The problem — Where a line in the entries below contains the word "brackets", it counts; give the total by itself.
________________________________________
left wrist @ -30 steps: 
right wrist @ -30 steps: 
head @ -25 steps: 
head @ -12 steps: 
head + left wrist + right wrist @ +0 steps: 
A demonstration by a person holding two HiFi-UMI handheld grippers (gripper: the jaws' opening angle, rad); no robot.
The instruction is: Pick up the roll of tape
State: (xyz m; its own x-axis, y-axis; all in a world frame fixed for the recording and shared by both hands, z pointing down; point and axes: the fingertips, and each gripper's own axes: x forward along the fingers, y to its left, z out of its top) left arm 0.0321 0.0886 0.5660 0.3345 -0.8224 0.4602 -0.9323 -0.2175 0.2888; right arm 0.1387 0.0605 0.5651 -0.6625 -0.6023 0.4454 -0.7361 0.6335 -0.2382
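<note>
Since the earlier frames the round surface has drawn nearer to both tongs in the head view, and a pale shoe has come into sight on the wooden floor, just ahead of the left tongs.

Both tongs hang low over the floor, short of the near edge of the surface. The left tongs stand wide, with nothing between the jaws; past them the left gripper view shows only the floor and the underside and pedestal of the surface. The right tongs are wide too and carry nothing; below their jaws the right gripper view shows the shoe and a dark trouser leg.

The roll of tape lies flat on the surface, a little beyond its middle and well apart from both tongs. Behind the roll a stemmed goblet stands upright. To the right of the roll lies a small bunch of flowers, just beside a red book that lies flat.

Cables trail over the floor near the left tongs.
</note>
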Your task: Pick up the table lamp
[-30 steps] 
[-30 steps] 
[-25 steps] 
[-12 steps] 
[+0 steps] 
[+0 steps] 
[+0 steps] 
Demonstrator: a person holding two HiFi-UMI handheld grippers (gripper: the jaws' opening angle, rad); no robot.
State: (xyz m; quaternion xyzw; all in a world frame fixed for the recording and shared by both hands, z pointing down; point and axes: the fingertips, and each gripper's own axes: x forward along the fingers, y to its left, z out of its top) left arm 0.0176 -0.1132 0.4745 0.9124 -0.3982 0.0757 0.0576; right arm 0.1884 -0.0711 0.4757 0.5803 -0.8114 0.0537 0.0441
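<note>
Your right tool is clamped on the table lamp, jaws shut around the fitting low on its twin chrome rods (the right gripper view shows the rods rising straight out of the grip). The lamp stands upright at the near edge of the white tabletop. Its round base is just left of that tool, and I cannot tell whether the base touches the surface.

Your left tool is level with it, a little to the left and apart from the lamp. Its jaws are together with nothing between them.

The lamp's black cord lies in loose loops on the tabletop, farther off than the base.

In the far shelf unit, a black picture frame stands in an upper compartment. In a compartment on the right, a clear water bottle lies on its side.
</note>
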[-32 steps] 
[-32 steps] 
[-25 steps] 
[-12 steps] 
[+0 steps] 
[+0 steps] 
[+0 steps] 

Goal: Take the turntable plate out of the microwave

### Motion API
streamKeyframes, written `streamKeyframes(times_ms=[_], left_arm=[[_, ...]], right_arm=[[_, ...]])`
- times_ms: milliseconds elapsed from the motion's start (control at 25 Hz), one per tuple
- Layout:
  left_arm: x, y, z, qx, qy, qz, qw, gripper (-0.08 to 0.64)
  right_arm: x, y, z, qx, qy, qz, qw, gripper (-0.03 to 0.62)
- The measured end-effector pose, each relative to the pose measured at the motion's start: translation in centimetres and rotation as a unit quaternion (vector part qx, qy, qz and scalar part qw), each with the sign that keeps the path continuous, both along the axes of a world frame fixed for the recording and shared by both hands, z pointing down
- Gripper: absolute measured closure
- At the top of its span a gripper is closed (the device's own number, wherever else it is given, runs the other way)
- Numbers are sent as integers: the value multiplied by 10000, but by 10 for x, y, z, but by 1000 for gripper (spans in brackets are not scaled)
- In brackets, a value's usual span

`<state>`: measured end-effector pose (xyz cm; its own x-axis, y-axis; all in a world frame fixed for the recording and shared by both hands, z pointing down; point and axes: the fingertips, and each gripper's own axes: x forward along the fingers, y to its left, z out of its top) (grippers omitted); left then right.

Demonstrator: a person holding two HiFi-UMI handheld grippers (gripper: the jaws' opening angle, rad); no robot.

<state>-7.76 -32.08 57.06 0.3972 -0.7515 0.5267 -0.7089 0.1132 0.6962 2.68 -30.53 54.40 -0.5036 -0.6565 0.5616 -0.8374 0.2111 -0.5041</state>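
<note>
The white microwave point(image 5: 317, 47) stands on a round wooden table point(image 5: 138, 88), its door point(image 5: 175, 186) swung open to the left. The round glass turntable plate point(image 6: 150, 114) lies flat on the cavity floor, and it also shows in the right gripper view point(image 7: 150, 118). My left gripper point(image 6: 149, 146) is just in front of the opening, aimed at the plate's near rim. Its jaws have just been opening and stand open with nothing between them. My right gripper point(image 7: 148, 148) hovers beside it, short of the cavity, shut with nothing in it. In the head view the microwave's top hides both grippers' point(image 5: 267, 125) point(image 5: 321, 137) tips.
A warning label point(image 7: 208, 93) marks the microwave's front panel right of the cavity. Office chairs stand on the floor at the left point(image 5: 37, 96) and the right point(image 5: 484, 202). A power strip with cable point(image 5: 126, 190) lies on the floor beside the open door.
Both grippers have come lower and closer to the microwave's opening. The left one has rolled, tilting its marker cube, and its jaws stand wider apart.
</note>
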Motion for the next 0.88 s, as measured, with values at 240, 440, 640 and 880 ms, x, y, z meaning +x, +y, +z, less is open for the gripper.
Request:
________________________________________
Answer for this exercise — 2